## Task directions
Each line from the start of the data below through the one containing "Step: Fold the" must be reproduced exactly.

[Collection entries]

▽

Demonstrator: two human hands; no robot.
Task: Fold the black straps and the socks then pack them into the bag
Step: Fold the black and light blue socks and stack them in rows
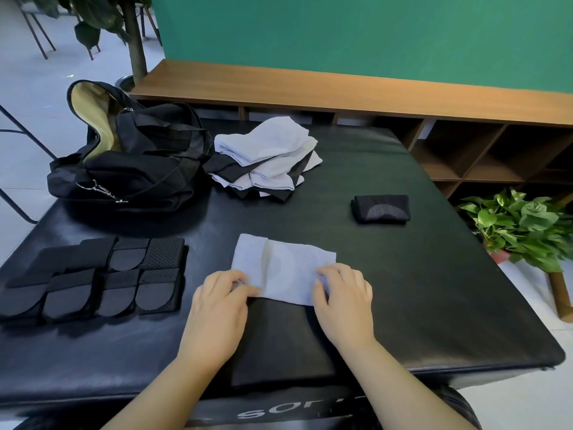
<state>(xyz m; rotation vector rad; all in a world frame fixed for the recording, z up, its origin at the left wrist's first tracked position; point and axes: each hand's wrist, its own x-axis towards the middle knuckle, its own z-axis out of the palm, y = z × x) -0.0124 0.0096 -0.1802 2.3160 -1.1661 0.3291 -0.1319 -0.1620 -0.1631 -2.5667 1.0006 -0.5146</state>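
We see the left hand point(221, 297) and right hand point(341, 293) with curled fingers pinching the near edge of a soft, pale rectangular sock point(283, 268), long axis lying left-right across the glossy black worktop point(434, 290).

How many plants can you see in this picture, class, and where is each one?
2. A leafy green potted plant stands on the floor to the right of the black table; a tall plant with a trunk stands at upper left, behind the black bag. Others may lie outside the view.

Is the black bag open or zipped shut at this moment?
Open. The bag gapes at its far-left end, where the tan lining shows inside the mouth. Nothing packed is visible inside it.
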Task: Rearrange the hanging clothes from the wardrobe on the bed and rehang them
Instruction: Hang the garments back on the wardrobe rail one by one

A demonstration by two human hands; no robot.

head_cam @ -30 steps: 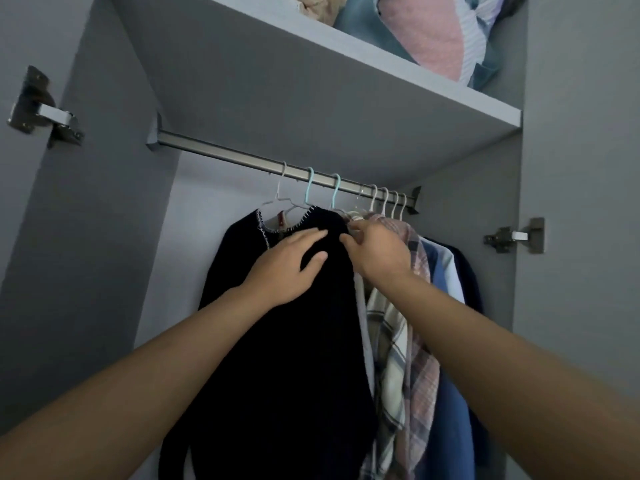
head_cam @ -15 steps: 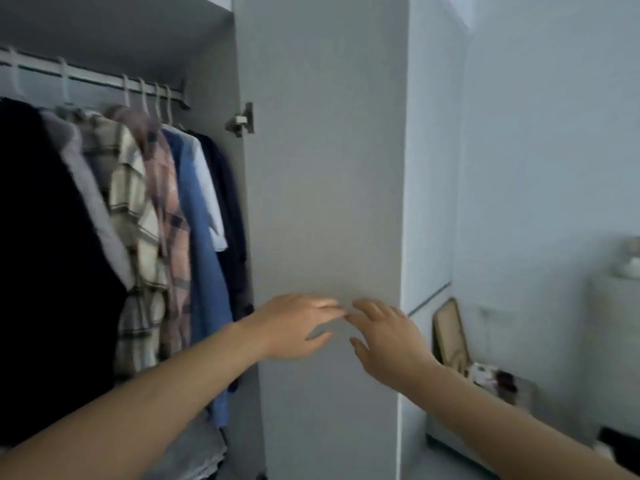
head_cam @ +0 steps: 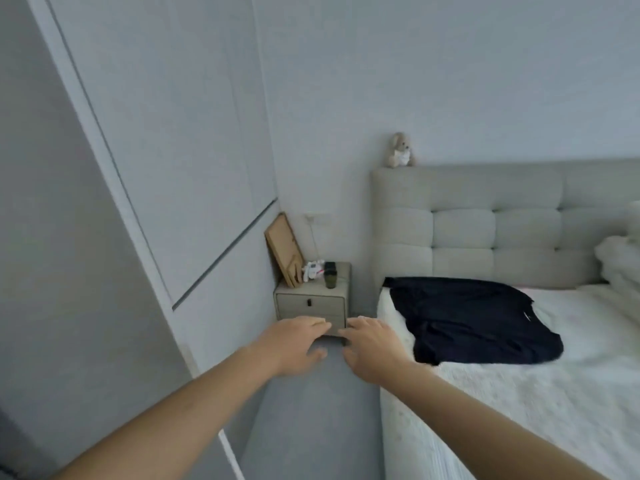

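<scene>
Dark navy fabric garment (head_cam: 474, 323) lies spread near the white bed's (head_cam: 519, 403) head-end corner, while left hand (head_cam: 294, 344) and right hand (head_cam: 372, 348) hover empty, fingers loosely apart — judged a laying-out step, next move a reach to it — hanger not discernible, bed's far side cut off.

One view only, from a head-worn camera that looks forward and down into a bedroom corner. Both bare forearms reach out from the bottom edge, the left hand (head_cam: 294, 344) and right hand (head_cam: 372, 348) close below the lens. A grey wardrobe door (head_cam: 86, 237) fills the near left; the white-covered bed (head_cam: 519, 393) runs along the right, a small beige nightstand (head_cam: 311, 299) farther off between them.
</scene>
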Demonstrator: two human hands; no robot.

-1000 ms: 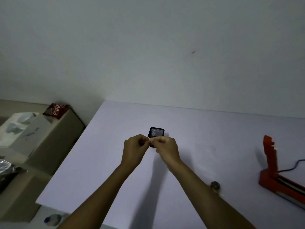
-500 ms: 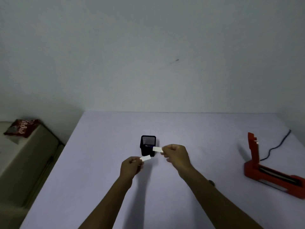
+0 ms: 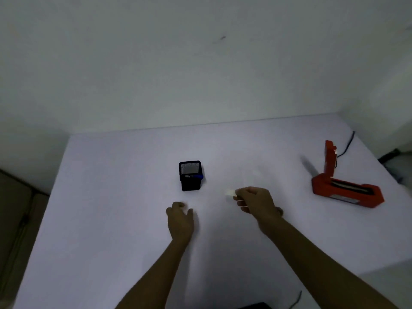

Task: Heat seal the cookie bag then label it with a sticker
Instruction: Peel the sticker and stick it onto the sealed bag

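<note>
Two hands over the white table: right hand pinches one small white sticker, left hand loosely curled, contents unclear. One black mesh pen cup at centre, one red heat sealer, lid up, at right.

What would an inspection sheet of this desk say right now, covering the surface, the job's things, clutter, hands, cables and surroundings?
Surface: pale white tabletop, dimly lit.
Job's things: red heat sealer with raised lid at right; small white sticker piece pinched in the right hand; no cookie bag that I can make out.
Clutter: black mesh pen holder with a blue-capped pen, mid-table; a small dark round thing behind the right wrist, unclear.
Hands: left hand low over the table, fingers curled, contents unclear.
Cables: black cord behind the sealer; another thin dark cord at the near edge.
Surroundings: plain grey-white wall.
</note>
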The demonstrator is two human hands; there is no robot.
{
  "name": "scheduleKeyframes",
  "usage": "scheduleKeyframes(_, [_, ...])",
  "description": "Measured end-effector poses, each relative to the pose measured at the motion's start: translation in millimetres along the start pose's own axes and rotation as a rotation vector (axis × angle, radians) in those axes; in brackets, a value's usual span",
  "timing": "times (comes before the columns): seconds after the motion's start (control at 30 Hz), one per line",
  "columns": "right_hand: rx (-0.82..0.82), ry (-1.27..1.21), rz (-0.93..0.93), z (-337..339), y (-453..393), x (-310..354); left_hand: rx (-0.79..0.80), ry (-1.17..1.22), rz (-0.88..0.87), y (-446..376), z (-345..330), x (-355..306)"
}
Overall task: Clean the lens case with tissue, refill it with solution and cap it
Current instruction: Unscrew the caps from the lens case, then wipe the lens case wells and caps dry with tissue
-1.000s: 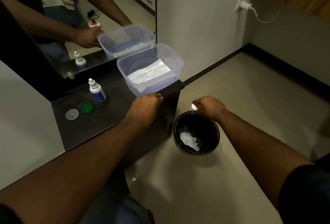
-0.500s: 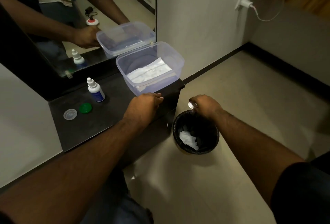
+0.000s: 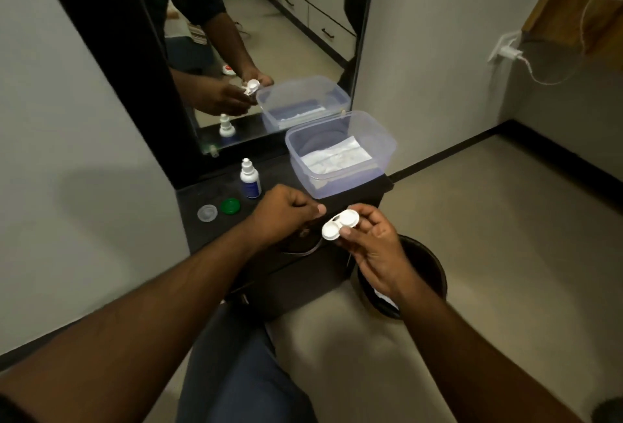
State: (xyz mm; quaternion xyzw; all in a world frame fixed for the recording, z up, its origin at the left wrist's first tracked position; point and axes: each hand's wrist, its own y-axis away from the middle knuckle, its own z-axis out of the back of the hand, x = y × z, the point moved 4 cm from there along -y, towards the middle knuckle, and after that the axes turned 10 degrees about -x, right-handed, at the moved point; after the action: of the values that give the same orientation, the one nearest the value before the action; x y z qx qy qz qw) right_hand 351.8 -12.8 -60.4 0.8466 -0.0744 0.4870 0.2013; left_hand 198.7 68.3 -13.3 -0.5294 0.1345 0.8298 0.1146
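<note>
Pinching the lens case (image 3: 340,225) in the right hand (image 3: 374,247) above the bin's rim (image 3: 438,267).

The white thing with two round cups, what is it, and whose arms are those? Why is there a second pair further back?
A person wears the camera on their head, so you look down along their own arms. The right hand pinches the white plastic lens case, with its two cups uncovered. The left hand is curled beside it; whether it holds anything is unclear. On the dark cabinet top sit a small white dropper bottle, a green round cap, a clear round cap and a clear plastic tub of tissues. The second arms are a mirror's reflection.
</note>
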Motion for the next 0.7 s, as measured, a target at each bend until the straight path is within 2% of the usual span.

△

## Response to the task
Demonstrator: two human hands; no robot.
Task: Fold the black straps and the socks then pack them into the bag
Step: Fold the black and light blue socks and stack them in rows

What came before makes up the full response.